───── Material to process ─────

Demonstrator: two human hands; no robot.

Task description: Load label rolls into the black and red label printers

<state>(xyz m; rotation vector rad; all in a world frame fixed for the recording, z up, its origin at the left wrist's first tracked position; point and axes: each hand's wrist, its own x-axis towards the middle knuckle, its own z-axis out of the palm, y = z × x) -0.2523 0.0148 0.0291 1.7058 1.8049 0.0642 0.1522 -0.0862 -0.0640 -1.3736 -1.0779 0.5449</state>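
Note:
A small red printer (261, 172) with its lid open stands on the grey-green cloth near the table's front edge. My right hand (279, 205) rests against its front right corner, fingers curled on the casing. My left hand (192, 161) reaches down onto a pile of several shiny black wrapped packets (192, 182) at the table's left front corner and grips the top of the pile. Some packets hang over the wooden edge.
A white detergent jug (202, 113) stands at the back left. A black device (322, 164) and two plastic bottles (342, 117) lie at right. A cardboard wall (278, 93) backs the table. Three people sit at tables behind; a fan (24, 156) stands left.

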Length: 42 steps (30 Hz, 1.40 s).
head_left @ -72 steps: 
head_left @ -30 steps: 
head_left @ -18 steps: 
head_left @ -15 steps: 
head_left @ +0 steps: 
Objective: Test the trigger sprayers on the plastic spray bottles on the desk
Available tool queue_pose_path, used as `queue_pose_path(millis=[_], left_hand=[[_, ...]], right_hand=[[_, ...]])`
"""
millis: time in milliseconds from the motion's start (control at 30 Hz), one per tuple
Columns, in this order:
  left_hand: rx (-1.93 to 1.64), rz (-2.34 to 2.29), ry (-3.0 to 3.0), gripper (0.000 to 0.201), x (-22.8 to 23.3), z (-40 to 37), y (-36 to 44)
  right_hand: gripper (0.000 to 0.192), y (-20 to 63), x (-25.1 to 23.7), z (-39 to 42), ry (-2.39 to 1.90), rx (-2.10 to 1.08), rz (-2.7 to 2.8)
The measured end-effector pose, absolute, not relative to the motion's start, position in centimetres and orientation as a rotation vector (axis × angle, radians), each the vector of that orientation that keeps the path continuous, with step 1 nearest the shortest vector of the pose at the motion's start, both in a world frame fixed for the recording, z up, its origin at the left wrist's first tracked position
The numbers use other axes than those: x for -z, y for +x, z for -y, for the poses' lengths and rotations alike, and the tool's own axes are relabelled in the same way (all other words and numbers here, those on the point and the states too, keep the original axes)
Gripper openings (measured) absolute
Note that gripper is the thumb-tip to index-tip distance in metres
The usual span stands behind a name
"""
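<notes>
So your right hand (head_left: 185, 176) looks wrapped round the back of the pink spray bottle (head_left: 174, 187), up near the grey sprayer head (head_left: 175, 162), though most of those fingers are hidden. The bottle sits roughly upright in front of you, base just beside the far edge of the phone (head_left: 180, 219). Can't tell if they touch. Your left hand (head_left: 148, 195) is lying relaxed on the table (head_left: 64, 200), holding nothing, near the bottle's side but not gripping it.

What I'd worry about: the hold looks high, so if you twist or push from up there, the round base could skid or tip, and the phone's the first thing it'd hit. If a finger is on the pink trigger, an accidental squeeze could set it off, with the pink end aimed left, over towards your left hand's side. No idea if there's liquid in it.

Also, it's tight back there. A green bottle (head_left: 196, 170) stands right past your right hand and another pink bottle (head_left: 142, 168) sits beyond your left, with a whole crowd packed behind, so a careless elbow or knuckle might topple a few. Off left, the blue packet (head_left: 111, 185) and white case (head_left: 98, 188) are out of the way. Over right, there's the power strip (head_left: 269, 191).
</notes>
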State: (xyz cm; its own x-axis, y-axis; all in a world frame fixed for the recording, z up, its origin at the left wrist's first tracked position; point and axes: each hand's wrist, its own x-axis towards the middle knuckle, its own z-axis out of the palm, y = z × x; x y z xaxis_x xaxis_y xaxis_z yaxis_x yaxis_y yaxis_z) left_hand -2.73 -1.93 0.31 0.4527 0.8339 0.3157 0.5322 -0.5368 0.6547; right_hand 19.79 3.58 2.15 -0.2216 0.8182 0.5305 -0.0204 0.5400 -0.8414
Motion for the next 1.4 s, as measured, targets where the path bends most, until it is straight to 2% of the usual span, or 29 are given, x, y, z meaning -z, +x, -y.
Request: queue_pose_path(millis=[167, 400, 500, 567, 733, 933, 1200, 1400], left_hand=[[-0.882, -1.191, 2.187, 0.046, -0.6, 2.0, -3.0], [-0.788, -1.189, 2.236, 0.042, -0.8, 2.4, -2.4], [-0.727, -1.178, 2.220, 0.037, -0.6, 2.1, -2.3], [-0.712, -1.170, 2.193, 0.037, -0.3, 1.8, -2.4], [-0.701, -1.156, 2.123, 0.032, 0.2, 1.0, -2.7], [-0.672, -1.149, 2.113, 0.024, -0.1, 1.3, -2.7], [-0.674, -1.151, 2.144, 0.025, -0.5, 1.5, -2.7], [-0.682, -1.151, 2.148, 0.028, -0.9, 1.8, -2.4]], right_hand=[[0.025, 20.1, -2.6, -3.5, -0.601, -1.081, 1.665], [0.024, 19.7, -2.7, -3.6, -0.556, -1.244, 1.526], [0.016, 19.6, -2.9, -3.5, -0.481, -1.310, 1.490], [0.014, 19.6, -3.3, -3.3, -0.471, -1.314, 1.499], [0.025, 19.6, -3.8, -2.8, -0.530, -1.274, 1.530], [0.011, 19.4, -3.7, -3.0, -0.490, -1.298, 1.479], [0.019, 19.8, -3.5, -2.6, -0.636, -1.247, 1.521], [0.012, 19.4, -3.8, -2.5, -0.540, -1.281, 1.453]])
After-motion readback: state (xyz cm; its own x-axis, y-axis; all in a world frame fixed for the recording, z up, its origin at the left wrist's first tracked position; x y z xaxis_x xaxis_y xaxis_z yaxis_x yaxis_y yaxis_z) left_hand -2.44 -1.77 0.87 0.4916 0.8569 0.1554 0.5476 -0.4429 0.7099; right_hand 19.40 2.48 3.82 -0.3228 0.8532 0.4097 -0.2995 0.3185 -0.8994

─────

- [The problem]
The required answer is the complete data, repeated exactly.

- [Solution]
Demonstrator: two human hands; no robot.

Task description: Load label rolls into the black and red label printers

<state>(xyz m; rotation vector rad; all in a world frame fixed for the recording, z up, its origin at the left wrist's first tracked position; point and axes: each hand's wrist, its own x-axis towards the middle knuckle, its own z-axis out of the palm, y = z × x) -0.2523 0.0148 0.0291 1.7058 1.8049 0.0642 0.1522 -0.0862 -0.0640 -1.3736 -1.0779 0.5449</state>
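Note:
A small red printer (261, 172) with its lid open stands on the grey-green cloth near the table's front edge. My right hand (279, 205) rests against its front right corner, fingers curled on the casing. My left hand (192, 161) reaches down onto a pile of several shiny black wrapped packets (192, 182) at the table's left front corner and grips the top of the pile. Some packets hang over the wooden edge.
A white detergent jug (202, 113) stands at the back left. A black device (322, 164) and two plastic bottles (342, 117) lie at right. A cardboard wall (278, 93) backs the table. Three people sit at tables behind; a fan (24, 156) stands left.
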
Length: 42 steps (30 Hz, 1.40 s).
head_left @ -72 steps: 
head_left @ -30 steps: 
head_left @ -18 steps: 
head_left @ -15 steps: 
head_left @ +0 steps: 
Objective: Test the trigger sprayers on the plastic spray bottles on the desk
Available tool queue_pose_path, used as `queue_pose_path(millis=[_], left_hand=[[_, ...]], right_hand=[[_, ...]])`
"""
millis: time in milliseconds from the motion's start (control at 30 Hz), one per tuple
Columns, in this order:
  left_hand: rx (-1.93 to 1.64), rz (-2.34 to 2.29), ry (-3.0 to 3.0), gripper (0.000 to 0.201), x (-22.8 to 23.3), z (-40 to 37), y (-36 to 44)
  right_hand: gripper (0.000 to 0.192), y (-20 to 63), x (-25.1 to 23.7), z (-39 to 42), ry (-2.39 to 1.90), rx (-2.10 to 1.08), rz (-2.7 to 2.8)
The measured end-effector pose, absolute, not relative to the motion's start, position in centimetres and orientation as a rotation vector (axis × angle, radians), each the vector of that orientation that keeps the path continuous, with step 1 nearest the shortest vector of the pose at the motion's start, both in a world frame fixed for the recording, z up, its origin at the left wrist's first tracked position
The numbers use other axes than those: x for -z, y for +x, z for -y, for the poses' lengths and rotations alike, and the tool's own axes are relabelled in the same way (all other words and numbers here, those on the point and the states too, keep the original axes)
Gripper openings (measured) absolute
Note that gripper is the thumb-tip to index-tip distance in metres
The usual span stands behind a name
"""
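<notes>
So your right hand (head_left: 185, 176) looks wrapped round the back of the pink spray bottle (head_left: 174, 187), up near the grey sprayer head (head_left: 175, 162), though most of those fingers are hidden. The bottle sits roughly upright in front of you, base just beside the far edge of the phone (head_left: 180, 219). Can't tell if they touch. Your left hand (head_left: 148, 195) is lying relaxed on the table (head_left: 64, 200), holding nothing, near the bottle's side but not gripping it.

What I'd worry about: the hold looks high, so if you twist or push from up there, the round base could skid or tip, and the phone's the first thing it'd hit. If a finger is on the pink trigger, an accidental squeeze could set it off, with the pink end aimed left, over towards your left hand's side. No idea if there's liquid in it.

Also, it's tight back there. A green bottle (head_left: 196, 170) stands right past your right hand and another pink bottle (head_left: 142, 168) sits beyond your left, with a whole crowd packed behind, so a careless elbow or knuckle might topple a few. Off left, the blue packet (head_left: 111, 185) and white case (head_left: 98, 188) are out of the way. Over right, there's the power strip (head_left: 269, 191).
</notes>
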State: (xyz cm; its own x-axis, y-axis; all in a world frame fixed for the recording, z up, its origin at the left wrist's first tracked position; point and axes: each hand's wrist, its own x-axis towards the middle knuckle, its own z-axis out of the palm, y = z × x; x y z xaxis_x xaxis_y xaxis_z yaxis_x yaxis_y yaxis_z) left_hand -2.73 -1.93 0.31 0.4527 0.8339 0.3157 0.5322 -0.5368 0.6547; right_hand 19.79 3.58 2.15 -0.2216 0.8182 0.5305 -0.0204 0.5400 -0.8414
Motion for the next 1.4 s, as measured, targets where the path bends most, until it is straight to 2% of the usual span, or 29 are given, x, y, z meaning -z, +x, -y.
Request: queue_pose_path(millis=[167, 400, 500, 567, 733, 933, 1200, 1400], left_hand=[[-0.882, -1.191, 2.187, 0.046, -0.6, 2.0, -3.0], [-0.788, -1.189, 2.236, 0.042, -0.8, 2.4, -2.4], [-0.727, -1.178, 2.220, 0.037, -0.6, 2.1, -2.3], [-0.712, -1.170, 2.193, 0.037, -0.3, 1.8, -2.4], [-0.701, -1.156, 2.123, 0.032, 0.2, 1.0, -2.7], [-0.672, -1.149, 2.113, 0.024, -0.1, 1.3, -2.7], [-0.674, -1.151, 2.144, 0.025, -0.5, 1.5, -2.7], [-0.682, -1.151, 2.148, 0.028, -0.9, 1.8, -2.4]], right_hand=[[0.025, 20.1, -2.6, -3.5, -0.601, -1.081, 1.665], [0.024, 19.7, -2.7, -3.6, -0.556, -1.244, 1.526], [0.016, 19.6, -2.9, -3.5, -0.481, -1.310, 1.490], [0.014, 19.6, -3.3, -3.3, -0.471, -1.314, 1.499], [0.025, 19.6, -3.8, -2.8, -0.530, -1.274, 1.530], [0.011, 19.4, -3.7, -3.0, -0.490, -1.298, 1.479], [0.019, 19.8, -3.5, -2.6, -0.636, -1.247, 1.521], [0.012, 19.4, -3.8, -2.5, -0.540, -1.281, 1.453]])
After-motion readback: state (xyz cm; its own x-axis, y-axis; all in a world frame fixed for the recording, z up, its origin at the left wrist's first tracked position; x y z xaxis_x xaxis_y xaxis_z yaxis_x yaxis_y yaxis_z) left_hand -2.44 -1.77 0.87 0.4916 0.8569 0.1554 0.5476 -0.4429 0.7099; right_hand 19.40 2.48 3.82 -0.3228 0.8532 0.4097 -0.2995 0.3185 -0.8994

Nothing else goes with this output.